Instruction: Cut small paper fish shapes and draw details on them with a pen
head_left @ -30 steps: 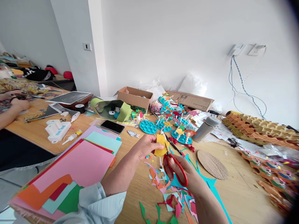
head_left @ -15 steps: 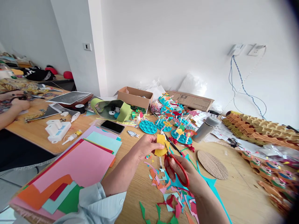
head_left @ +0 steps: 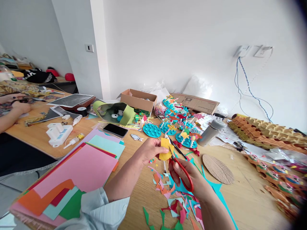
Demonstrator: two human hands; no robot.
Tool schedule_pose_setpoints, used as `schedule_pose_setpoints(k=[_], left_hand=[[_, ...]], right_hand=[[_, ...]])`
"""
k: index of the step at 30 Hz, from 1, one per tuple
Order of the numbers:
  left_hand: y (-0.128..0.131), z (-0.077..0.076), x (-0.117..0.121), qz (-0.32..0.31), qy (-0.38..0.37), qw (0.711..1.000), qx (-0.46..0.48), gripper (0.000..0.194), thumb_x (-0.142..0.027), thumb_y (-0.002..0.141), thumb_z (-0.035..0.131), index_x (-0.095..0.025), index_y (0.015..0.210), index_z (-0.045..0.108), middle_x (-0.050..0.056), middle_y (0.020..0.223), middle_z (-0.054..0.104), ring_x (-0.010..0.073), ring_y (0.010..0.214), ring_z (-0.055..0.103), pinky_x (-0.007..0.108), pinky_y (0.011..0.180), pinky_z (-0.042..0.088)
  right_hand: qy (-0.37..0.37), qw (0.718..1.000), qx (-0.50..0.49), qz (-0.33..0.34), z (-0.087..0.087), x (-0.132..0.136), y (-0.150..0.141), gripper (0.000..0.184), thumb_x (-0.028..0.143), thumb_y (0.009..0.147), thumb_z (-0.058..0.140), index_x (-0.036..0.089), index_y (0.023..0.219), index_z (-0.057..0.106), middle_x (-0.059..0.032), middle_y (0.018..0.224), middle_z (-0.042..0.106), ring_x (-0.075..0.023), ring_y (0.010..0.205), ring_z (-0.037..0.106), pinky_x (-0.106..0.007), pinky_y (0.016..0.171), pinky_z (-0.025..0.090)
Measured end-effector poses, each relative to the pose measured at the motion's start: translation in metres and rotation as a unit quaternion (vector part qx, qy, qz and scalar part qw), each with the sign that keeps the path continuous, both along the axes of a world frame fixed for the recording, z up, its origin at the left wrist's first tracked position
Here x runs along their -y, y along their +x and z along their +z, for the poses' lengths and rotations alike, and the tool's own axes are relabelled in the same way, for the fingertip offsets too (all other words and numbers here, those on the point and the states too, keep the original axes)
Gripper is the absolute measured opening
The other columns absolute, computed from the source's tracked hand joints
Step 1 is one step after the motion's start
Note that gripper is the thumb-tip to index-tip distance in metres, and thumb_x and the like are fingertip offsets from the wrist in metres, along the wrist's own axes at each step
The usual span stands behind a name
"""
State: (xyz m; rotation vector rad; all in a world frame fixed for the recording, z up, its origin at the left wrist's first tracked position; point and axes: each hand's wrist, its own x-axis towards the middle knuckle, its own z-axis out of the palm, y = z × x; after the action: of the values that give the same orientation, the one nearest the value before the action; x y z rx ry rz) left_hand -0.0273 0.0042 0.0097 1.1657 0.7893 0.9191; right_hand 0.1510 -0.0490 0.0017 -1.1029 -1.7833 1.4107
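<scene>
My left hand (head_left: 150, 151) pinches a piece of yellow paper (head_left: 165, 149) between thumb and fingers. My right hand (head_left: 184, 176) grips red-handled scissors (head_left: 181, 175), their blades reaching up to the paper's right edge. Whether the blades are closing on the paper is hidden. Coloured paper scraps (head_left: 165, 188) lie scattered on the wooden table (head_left: 139, 191) below both hands. To my left rests a stack of coloured paper sheets (head_left: 76, 171), with pink on top.
A black phone (head_left: 115, 130) and teal paper-craft pieces (head_left: 151, 130) lie beyond my hands. A corrugated cardboard oval (head_left: 217, 169) and a steel bottle (head_left: 211, 132) stand to the right. A co-worker's hand (head_left: 21, 107) works at the far left.
The scissors and right hand have shifted very slightly, with the blades still at the yellow paper. The left hand and paper stay nearly still.
</scene>
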Motion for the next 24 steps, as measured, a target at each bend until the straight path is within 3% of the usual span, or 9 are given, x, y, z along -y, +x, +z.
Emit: schedule_pose_setpoints(k=[24], left_hand=[[0.0016,-0.0016,-0.0007,0.000,-0.013,1.000,0.015,0.039,-0.039,0.055,0.076,-0.009,0.079,0.069,0.007,0.073,0.067,0.0145,0.061,0.058,0.025,0.057,0.043]], right_hand=[[-0.007,1.000,-0.002,-0.020,0.0017,0.0014,-0.0008,0.047,0.063,0.090,0.045,0.019,0.075,0.050,0.0033,0.051,0.048,-0.0103,0.047,0.038,-0.025,0.048,0.027]])
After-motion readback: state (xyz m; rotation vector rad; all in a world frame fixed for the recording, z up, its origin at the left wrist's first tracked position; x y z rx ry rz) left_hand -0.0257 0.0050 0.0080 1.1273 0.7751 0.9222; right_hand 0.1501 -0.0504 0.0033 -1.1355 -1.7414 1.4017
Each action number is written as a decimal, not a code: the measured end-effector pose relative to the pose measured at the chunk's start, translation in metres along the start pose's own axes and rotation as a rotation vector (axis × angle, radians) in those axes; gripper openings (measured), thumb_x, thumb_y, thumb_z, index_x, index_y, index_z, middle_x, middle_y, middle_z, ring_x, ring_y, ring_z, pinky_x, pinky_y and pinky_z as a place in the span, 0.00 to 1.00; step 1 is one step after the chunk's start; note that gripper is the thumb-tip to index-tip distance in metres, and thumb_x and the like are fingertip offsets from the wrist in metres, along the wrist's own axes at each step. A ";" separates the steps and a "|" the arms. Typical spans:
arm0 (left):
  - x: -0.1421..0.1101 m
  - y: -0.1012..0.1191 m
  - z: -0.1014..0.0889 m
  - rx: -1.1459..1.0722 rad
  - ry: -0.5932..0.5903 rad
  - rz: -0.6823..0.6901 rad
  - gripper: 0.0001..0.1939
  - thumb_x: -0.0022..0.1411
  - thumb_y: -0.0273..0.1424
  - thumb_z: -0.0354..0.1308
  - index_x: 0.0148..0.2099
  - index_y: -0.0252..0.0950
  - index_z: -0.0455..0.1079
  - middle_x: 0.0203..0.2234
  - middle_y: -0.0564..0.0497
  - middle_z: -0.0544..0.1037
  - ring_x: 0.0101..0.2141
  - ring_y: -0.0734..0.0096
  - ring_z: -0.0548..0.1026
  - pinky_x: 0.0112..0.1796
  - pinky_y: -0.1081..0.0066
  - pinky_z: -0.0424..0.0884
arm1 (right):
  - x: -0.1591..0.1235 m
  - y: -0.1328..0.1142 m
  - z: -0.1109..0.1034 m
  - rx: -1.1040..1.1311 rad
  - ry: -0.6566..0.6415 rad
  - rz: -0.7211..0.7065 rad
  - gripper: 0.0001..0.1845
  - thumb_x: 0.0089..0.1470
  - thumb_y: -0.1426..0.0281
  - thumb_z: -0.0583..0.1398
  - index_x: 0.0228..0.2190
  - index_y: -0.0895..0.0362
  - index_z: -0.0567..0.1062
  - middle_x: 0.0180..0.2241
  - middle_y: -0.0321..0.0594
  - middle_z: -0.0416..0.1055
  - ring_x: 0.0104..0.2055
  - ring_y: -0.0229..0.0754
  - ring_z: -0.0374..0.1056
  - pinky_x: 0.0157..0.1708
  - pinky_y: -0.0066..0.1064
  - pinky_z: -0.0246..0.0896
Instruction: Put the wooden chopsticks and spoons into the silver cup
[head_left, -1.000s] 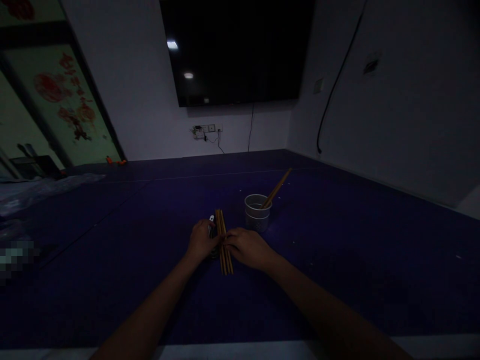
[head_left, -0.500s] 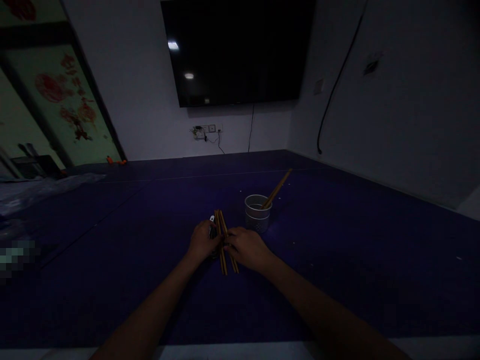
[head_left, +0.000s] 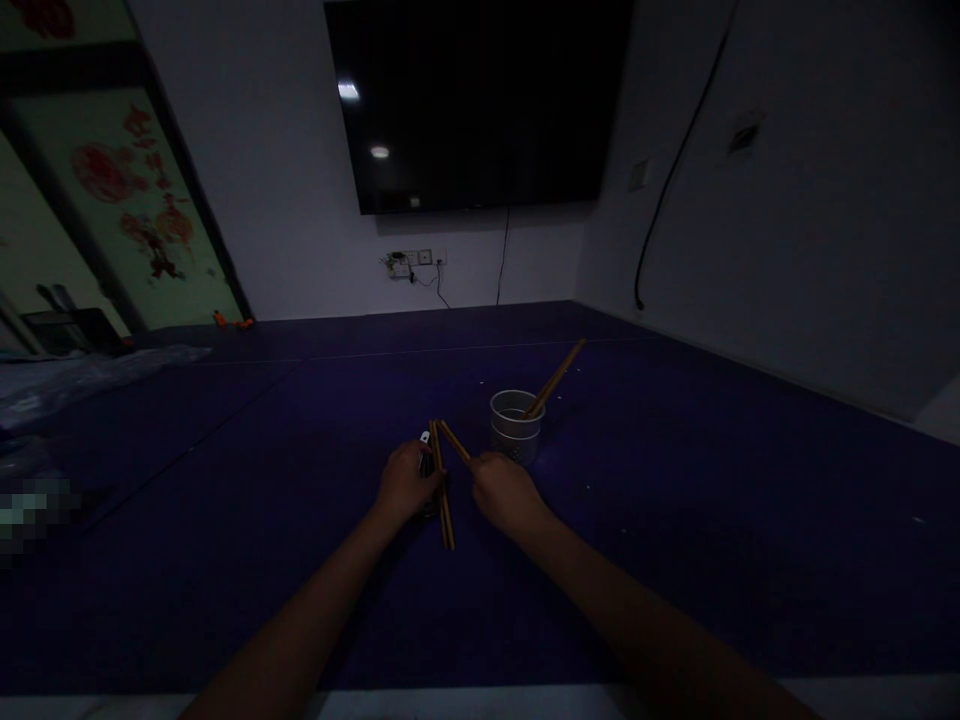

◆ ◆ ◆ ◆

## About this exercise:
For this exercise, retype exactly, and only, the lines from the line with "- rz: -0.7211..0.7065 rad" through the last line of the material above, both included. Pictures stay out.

## Task result:
  - rz: -0.7211..0.7065 rad
  - gripper: 0.0001..0.1845
  - thumb_x: 0.0089..0.1470
  - thumb_y: -0.1426..0.0281
  - thumb_z: -0.0583..0.1398
  - index_x: 0.0228..0.2190
  - index_y: -0.0895..0.0362
  - index_z: -0.0567..0.1062
  - middle_x: 0.0180..0.2241
  - middle_y: -0.0321..0.0594
  - middle_z: -0.0416..0.1055
  - ring_x: 0.0104..0.2055
  - ring_y: -0.0229..0.0754
  - ring_z: -0.0374..0.1056
  - pinky_x: 0.0157..0.1708
  - pinky_y: -0.0066..0.1064
  - pinky_z: -0.0246..0.0896
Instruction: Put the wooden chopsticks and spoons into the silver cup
[head_left, -1.000s] 
[head_left, -0.500s] 
[head_left, +0.000s] 

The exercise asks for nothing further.